I googled and found this. Personally I think it's wrong and couldn't be corrected because of self-reference.

• Two related questions: one, two.
– Raphael
Nov 9, 2015 at 23:31
• An empty string would not represent a Turing machine description that halts on its input. Nov 26, 2018 at 7:25
• @peteolcott So? The one you mention is sometimes called "special halting problem" because it constrains the general halting problem to one certain input per machine (because that lends itself well to a simple undecidability proof). Checking halting for any globally fixed input is just as undecidable.
– Raphael
Nov 26, 2018 at 8:24

Here is a different proof using Berry's paradox instead of the liar paradox. Suppose that the halting problem (for programs with no input) were decidable. For each $n$, let $f(n)$ be the smallest number which cannot be computed by a program of length at most $n$ (without inputs). Consider the following program for computing $f(n)$:
Go over all programs of length at most $n$, and for each one that halts, store the number it computes. Output the smallest number not encountered in this way.

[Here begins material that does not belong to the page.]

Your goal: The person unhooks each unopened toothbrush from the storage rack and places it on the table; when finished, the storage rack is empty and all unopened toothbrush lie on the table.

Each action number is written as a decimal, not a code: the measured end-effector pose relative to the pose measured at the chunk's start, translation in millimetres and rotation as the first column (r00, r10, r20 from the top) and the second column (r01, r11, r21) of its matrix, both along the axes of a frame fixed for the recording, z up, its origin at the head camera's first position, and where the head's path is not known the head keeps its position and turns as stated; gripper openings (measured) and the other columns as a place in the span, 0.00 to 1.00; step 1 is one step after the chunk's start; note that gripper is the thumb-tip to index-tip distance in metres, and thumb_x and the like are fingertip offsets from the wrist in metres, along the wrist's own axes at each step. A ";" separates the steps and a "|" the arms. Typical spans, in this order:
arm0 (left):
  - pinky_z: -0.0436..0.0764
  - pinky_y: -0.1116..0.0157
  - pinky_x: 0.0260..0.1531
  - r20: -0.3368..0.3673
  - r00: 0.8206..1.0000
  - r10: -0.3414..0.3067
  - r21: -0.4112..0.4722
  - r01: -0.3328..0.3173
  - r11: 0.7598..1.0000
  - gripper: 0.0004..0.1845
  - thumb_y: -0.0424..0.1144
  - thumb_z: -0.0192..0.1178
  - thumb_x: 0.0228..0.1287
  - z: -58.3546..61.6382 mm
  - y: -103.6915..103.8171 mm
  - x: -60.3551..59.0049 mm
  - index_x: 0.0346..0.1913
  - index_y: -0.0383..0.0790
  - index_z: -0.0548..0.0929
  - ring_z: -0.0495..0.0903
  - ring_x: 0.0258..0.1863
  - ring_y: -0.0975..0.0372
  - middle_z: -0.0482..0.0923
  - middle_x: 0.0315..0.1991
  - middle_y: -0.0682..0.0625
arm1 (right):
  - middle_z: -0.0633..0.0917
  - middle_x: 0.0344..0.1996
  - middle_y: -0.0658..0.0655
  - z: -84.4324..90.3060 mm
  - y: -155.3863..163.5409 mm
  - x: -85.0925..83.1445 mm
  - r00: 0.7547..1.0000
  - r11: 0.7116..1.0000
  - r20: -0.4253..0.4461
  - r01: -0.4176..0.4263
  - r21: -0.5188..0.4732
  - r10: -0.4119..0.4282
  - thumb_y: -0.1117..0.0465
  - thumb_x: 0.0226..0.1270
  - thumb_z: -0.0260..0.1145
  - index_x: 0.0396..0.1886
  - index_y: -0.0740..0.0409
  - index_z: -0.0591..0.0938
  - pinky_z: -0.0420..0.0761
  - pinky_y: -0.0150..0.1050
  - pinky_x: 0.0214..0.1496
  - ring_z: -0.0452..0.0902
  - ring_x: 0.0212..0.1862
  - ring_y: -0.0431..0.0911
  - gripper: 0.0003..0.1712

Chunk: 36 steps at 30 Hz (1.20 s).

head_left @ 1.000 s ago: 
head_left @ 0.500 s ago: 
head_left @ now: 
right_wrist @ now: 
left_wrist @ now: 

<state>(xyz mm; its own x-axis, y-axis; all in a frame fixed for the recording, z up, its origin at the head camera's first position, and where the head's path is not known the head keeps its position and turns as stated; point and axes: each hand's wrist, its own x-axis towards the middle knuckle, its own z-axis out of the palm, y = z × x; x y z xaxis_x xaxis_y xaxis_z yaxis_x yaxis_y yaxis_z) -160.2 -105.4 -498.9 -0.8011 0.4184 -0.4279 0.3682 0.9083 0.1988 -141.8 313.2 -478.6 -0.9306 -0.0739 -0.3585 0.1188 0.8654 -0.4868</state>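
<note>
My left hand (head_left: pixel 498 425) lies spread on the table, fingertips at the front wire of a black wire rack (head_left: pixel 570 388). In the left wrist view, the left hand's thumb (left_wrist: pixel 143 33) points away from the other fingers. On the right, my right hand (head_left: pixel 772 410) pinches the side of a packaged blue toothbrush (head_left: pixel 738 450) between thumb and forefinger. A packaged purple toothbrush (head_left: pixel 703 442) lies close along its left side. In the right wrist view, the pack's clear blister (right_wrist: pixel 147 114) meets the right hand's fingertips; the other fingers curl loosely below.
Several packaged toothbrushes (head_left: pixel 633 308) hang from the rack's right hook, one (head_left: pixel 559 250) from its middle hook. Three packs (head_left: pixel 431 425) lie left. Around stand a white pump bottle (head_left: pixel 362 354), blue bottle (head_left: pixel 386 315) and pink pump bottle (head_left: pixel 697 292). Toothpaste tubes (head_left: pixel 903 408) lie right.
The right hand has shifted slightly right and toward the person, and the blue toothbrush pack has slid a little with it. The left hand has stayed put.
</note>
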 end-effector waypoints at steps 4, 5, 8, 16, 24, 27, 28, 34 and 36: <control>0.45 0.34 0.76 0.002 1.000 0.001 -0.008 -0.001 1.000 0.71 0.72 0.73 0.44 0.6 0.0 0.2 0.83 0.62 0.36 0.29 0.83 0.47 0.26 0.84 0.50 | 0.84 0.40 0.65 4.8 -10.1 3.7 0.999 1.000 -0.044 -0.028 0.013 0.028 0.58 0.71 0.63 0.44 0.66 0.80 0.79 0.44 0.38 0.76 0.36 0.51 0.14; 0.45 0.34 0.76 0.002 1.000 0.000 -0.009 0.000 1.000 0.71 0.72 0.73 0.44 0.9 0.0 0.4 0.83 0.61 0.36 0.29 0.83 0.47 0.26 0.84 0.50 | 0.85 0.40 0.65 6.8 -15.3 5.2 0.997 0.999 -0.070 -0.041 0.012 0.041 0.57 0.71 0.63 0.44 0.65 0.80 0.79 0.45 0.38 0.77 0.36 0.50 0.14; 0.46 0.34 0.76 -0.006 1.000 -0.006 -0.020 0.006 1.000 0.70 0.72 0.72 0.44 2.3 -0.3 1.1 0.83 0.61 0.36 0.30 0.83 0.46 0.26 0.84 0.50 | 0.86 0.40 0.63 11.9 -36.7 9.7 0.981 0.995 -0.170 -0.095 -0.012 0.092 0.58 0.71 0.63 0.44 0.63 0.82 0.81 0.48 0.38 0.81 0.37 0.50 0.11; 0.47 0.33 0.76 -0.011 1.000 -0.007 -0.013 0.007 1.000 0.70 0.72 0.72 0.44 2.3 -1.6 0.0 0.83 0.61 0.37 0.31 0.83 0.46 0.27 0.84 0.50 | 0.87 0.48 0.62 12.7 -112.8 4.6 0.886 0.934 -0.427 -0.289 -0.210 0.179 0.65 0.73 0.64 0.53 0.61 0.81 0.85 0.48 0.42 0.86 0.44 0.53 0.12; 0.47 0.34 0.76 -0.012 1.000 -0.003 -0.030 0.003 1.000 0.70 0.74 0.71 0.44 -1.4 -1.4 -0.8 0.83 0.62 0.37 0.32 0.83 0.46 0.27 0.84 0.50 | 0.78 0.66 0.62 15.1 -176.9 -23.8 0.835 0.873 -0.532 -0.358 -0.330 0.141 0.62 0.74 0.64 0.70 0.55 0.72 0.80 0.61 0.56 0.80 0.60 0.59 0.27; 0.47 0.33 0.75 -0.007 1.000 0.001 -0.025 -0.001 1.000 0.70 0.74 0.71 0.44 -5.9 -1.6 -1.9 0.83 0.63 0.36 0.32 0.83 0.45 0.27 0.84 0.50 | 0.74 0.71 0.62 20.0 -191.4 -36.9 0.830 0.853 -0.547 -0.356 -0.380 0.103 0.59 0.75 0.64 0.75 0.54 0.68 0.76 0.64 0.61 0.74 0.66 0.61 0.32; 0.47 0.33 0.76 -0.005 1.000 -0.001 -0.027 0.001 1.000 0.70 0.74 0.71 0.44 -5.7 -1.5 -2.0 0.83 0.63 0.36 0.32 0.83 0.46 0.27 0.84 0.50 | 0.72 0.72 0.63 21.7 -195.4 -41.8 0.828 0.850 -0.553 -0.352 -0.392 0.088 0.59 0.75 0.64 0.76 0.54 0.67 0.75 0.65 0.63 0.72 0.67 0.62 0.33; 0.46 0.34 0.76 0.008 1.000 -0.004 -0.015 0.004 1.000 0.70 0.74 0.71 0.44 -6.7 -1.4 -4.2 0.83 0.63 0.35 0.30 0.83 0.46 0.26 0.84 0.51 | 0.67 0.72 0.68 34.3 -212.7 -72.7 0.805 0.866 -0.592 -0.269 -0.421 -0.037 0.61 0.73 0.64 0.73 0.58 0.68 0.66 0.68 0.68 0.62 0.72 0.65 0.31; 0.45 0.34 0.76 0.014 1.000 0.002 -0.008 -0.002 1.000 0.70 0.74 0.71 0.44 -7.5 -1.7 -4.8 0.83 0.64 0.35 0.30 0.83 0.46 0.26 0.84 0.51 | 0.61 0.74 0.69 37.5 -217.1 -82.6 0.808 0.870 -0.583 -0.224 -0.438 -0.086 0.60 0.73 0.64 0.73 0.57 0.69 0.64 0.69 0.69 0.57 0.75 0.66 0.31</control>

This is computable since we can solve the halting problem for the relevant programs, and so we can determine which programs halt. What is the length of this program? The code itself is fixed apart from the length $n$, which can be encoded using $2\log n$ bits. All in all, this program has length $2\log n + C$ for some constant $C$. For large enough $n$ we have $2\log n + C \leq n$, and so there is a program of length at most $n$ which computes $f(n)$! This cannot be, and we are forced to conclude that the halting program is not computable.